JoelKong/system-design-instagram

Repository files navigation

Designing a social media system focused on high availability and scalability

A social media style app built to practice and showcase system design concepts i have learnt throughout my internships. We focus on scalability and availability here as we need to serve a good user experience for billions of concurrent users across the world.


Requirements

Features

  • Image upload — support different formats and sizes
  • Like and comment on posts; view likes and comments; get notifications when posts are liked or commented on
  • Follow other users; get notified when someone follows the person
  • Analytics

Realistic Scale targets

  • 100,000 concurrent uploads
  • 1,000,000 concurrent likes and comments
  • 1,000,000,000 registered users

Tech Stack

Layer Tech
Frontend React, Tailwind
API NestJS monorepo api-gateway (HTTP) → gRPC microservices
Database PostgreSQL
Cache Redis
Queue Kafka
Orchestration Kubernetes (Minikube locally, Kustomize manifests)
Backend patterns NestJS DI, Controller → Service → Repository (TypeORM)
Docs Swagger at /api/docs
Metrics / traces Prometheus, Grafana, Jaeger
CI GitHub Actions

Architecture (local)

Browser → ingress (/ → web, /api → gateway, /media → media-service)
              ↓
         api-gateway (JWT, rate limit, Swagger)
              ↓ gRPC
    auth · user · media · post · feed · like · comment · fanout · notification
              ↓
    Postgres (users, posts, likes, comments, follows)
    Redis    (feeds, like/comment counts)
    Kafka    (new posts, likes, comments, notifications)

Postgres is run on docker locally and will depend on RDS in prod.

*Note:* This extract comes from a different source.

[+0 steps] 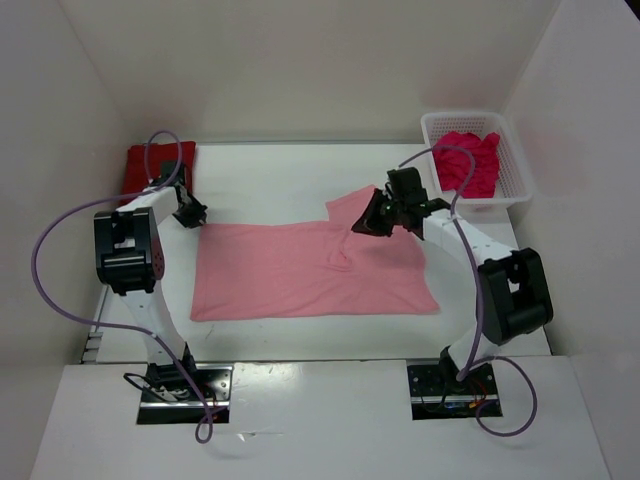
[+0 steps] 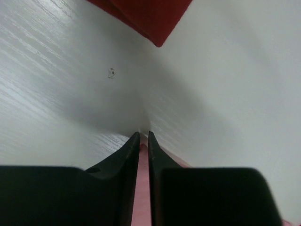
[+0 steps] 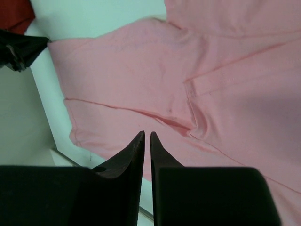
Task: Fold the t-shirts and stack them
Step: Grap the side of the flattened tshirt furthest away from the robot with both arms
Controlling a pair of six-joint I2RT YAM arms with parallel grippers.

We should try to avoid running db on the pod as it has a state and will be complex to handle in k8 as pods are ephemeral.


How the main flows work

Feed

When feed is open, the app does not scan Postgres for every follower/post combo.

  1. feed-service reads a Redis sorted set feed:{userId} — post IDs were added when I followed someone or when people I follow posted.
  2. For each post ID, post-service loads the post from Postgres (caption, media URL, username) and pulls like/comment counts from Redis.

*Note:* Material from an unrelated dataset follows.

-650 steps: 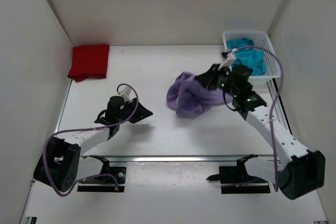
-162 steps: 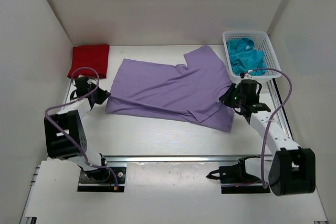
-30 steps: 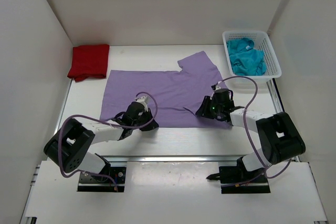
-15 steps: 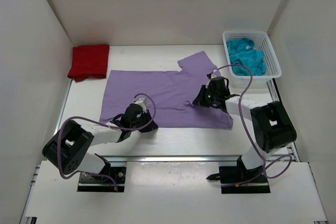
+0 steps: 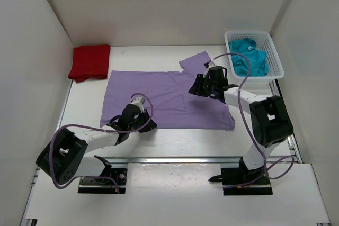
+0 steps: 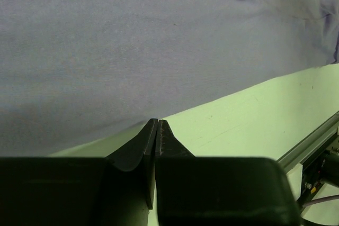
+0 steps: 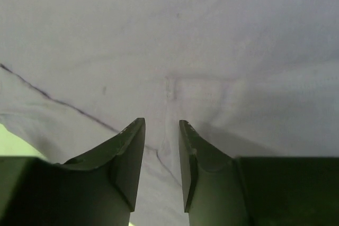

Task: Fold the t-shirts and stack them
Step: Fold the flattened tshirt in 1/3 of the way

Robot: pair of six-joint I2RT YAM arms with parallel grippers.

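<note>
Left pincer: fingers pressed together, tips at the near hem of the purple t-shirt; cannot tell whether cloth is caught. Shirt lies flat on the worktop ahead of it. Right pincer: slightly spread, narrow gap, shirt fabric directly beneath.

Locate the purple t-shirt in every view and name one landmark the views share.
Top external: the purple t-shirt is spread flat mid-table.
Left wrist: the purple t-shirt fills the upper frame, with its hem slanting across.
Right wrist: the purple t-shirt fills nearly everything.
Shared landmark: bare table bordering the shirt's edge.
</note>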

Reads stay fast because the fanout work happened at write time.

New post

  1. Post saved to Postgres.
  2. Post ID pushed into the author's feed and followers' feeds in Redis — but only if the author has ≤10k followers (see below).
  3. post.published on Kafka; fanout-service does the same Redis push for anything the sync step missed.

Why skip fanout above 10k followers?

Two ways to build a feed:

  • Push (what I use for normal accounts): when you post, copy the post ID into every follower's Redis feed up front. Opening the feed is a fast Redis read.
  • Pull (for big accounts): don't write to millions of feeds on every post. When someone opens their feed, query recent posts from the people they follow. We set a threshold of maybe 10K? we can maybe run a normal postgres query for recent posts of probably most interacted accounts? (maybe we can add a algorithm here or something like how tiktok and reels fyp work) so that it wont be too intensive on the server, and of course pagination and lazy loading.

Imagine if a celebrity has 1M followers, one post would mean 1M Redis writes before the upload even finishes. That blocks the request and hammers Redis for no good reason.

So the rule is: ≤set a threshold like 10k followers → push fanout on write. >10k → skip push (pull model on read — follower loads posts from followed users via Postgres when they open the feed). The threshold is configurable via FANOUT_FOLLOWER_THRESHOLD.


Likes & comments

Eventual consistency is chosen here to handle many concurrent writes. Strong consistency on every like would mean locking the same row/post under heavy traffic hence slower, and bad UX. The exact count being off by one for a second doesn't matter much at scale.

  1. Tap like → UI updates immediately (optimistic).
  2. like-service writes the like to Postgres, bumps Redis like_count:{postId}, returns the new count.
  3. Kafka event for notifications. If Kafka is down, the like still sticks — the HTTP response doesn't depend on it.
  4. Idempotency — see below.

Comments: same pattern (Postgres row + Redis counter + Kafka).

What's the Idempotency-Key header?

When you like a post, the frontend sends a random UUID in the Idempotency-Key header.

Problem it solves: you double-tap the heart, or the request times out and the browser retries — without this, the server might count two likes.

How it works:

  1. First request with key abc-123 → process the like, store the response in Redis under idempotency:{userId}:abc-123 (24h TTL).
  2. Same key again → return the cached response, don't increment again.
  3. Plus a like_dedup row in Postgres (userId, postId) unique constraint so the same user can't like twice even with different keys.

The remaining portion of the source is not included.